Be Honest to Your Partners
Updated: Aug 28, 2021
As a Cornell graduate, I held myself to a high standard in business. Admitting that I did something wrong would be counter-intuitive because…well…Cornell guys don’t get things wrong. Right?
This is precisely the attitude that landed me in problems with my partners. My pride and self-righteousness led me to believe that I had it all together, and this was the picture I wanted everyone to see.
Why would any of us openly admit our wrongdoings in business, especially the ones we can hide? We confess because denial thwarts transformation. If we value the appearance of success and wholeness over the real deal, our image becomes everything. But if we’re serious about wanting to have a dynamic business partnership, we have to move through that resistance and become transparent truth tellers.

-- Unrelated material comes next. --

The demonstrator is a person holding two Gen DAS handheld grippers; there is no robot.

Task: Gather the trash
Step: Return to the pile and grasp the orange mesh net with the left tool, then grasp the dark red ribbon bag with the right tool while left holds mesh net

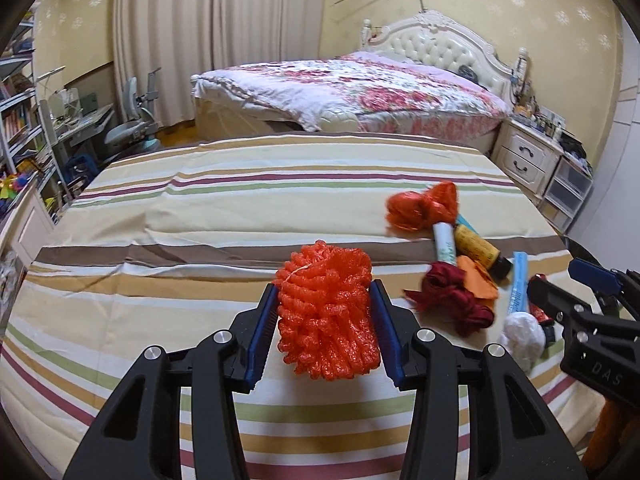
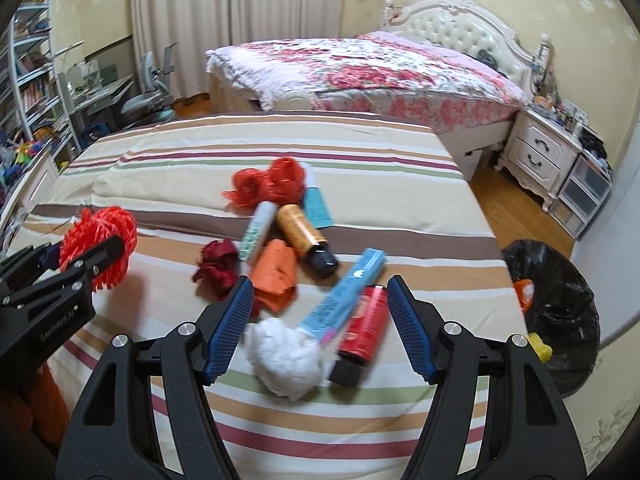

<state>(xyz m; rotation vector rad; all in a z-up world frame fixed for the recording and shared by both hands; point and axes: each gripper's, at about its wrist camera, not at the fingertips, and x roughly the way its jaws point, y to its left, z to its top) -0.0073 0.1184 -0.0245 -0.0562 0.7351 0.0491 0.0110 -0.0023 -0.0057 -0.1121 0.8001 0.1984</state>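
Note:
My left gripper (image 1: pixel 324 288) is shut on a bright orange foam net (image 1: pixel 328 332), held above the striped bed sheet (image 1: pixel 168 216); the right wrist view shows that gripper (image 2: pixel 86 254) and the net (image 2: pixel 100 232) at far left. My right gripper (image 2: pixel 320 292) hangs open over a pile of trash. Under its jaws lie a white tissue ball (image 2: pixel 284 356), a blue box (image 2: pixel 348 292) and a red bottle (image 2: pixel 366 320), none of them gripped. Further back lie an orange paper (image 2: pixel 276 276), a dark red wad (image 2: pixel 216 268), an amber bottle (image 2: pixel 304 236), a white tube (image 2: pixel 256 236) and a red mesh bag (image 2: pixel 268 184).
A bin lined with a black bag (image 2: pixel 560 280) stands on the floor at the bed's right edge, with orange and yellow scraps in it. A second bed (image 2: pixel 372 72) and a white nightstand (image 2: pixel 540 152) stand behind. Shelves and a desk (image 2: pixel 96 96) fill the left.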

The Old and New Testaments communicate that God hates lying (Exod. 20:16; Prov. 11:1; Eph. 4:25; Col. 3:9).
In James, we read
"Confess your sins to each other and pray for each other so that you may be healed. The earnest prayer of a righteous person has great power and produces wonderful results." James 5:16 NLT
I wasn’t taught this value when I was growing up. Instead, I was shown that you avoid conflicts at all costs, retreat and hide when arguments arose, and come back together later when cooler heads prevail and forget things happened.
This is why early on in my partnership, I felt no conflict by denying that I didn’t have the accounting all figured out when confronted by my partners. I wasn’t stealing, I just had no clue how to read and interpret financial statements to help guide our decision making. As a Cornell graduate, I couldn’t admit that. Truth is, I hated my financial management classes. I’m confessing this now…but back then I was singing a different song.

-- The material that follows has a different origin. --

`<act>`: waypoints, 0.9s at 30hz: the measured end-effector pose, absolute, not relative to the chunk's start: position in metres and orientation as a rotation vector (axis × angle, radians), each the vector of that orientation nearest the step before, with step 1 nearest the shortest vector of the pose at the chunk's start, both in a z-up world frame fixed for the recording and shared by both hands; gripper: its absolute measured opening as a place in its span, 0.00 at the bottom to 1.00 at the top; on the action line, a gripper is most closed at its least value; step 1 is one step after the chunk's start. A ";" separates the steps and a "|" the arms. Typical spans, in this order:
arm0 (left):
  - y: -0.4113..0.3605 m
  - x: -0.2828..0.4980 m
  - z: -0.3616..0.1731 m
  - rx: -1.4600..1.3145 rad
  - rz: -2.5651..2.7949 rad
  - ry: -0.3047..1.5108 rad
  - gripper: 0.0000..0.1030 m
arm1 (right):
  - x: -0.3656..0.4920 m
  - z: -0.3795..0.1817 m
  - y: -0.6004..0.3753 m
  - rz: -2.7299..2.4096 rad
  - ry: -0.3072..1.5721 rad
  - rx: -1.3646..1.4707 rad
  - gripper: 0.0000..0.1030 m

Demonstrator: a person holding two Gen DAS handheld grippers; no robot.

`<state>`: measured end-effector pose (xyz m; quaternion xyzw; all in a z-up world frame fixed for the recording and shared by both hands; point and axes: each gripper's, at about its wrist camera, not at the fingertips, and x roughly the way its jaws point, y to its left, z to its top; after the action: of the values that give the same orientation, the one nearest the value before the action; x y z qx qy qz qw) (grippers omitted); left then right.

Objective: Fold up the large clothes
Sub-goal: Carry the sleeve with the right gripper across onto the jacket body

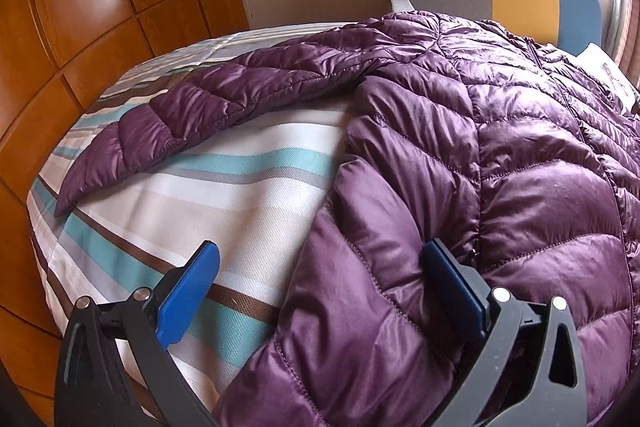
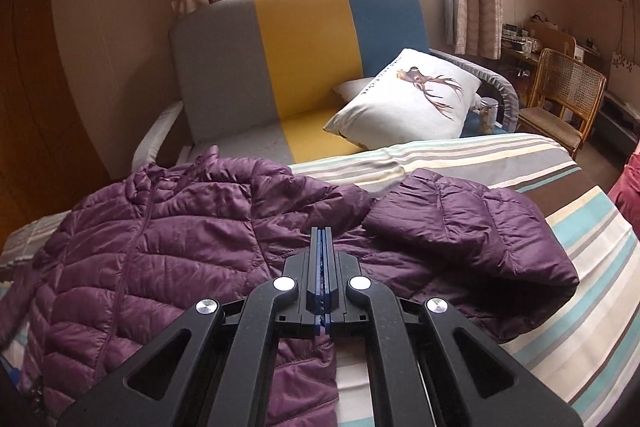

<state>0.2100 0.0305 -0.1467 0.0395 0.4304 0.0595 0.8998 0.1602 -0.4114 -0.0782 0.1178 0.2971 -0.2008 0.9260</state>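
Blue-padded fingers of the left gripper (image 1: 320, 283) stand spread wide, straddling the lower side edge of a purple quilted jacket (image 1: 500, 147); one pad rests over the striped bedsheet (image 1: 224, 187), the other over the fabric, nothing pinched. Across the jacket, the right gripper (image 2: 325, 231) has its pads pressed flat together, apparently with nothing between them, though the tips are hard to read; the jacket lies spread front-up on the bed, one sleeve (image 2: 472, 227) folded inward, a deer-print pillow (image 2: 412, 99) on the sofa (image 2: 304, 39) beyond.
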 end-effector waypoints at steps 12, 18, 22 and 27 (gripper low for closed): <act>0.031 0.209 -0.149 0.077 0.127 0.886 0.98 | 0.204 -0.125 -0.482 -0.553 0.847 0.087 0.54; 0.033 0.209 -0.150 0.056 0.116 0.893 0.98 | 0.209 -0.136 -0.491 -0.545 0.876 0.098 0.09; 0.033 0.209 -0.150 0.057 0.116 0.893 0.98 | 0.199 -0.118 -0.471 -0.508 0.783 0.135 0.07; 0.034 0.210 -0.151 0.054 0.114 0.894 0.98 | 0.202 -0.091 -0.416 -0.356 0.706 0.160 0.06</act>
<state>0.2096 0.0338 -0.1506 0.0259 0.4319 0.0553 0.8998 0.2018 -0.4157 -0.0907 0.0780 0.3436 -0.1730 0.9197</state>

Regardless of why we choose to dodge the truth, lies are lies. They deaden our consciences, prevent our partners from knowing us, and provide no impetus to stop sinning.
Confession takes truth-telling up a notch. Rather than waiting for your partners to ask if you finished the accounting reports, spent several hundred dollars out of the budget on an unnecessary expense, or not follow up with a big potential lead and subsequently lose the business, you forthrightly admit it—humbly and nondefensively. It’s really quite simple. As the apostle James advises,
“Confess your sins to each other and pray for each other so that you may be healed” (James 5:16).
By design, confessions mortify us. We hate having others see our less-than-perfect selves. When we openly confess our broken thoughts and actions, we allow God to create a crack in the false images that we’ve worked so hard to perfect. This crack ruins the veneer but also allows forgiveness and grace to seep in.